How to complete this task: Lines from the one containing "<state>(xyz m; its" to the end of the data below are to be restated exactly, with both ends included and nothing else.
Start of Dataset section
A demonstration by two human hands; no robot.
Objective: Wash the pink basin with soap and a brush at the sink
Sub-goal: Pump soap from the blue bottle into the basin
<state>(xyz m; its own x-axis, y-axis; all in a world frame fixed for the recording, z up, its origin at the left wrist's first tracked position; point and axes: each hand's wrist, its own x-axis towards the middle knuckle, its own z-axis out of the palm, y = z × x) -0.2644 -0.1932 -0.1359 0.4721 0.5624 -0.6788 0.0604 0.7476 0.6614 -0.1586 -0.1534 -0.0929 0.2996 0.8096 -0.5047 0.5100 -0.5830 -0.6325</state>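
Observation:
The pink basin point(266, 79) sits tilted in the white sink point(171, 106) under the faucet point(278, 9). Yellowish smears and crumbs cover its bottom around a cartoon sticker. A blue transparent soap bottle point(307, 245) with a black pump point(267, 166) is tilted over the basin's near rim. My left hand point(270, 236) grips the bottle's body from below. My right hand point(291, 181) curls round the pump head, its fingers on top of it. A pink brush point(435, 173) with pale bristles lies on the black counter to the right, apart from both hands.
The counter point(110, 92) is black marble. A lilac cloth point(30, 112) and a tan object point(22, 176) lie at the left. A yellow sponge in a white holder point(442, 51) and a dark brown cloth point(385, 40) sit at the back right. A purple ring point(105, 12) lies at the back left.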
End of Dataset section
Problem solution:
<state>(xyz m; its own x-axis, y-axis; all in a world frame fixed for the recording, z up, its origin at the left wrist's first tracked position; point and axes: each hand's wrist, its own x-axis towards the middle knuckle, its own z-axis out of the palm, y = z × x) -0.2644 -0.1932 -0.1359 0.4721 0.5624 -0.6788 0.0604 0.7476 0.6614 -0.1586 -0.1534 -0.0929 0.2996 0.8096 -0.5047 0.5100 -0.5830 -0.6325</state>
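Observation:
The pink basin point(266, 79) sits tilted in the white sink point(171, 106) under the faucet point(278, 9). Yellowish smears and crumbs cover its bottom around a cartoon sticker. A blue transparent soap bottle point(307, 245) with a black pump point(267, 166) is tilted over the basin's near rim. My left hand point(270, 236) grips the bottle's body from below. My right hand point(291, 181) curls round the pump head, its fingers on top of it. A pink brush point(435, 173) with pale bristles lies on the black counter to the right, apart from both hands.
The counter point(110, 92) is black marble. A lilac cloth point(30, 112) and a tan object point(22, 176) lie at the left. A yellow sponge in a white holder point(442, 51) and a dark brown cloth point(385, 40) sit at the back right. A purple ring point(105, 12) lies at the back left.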

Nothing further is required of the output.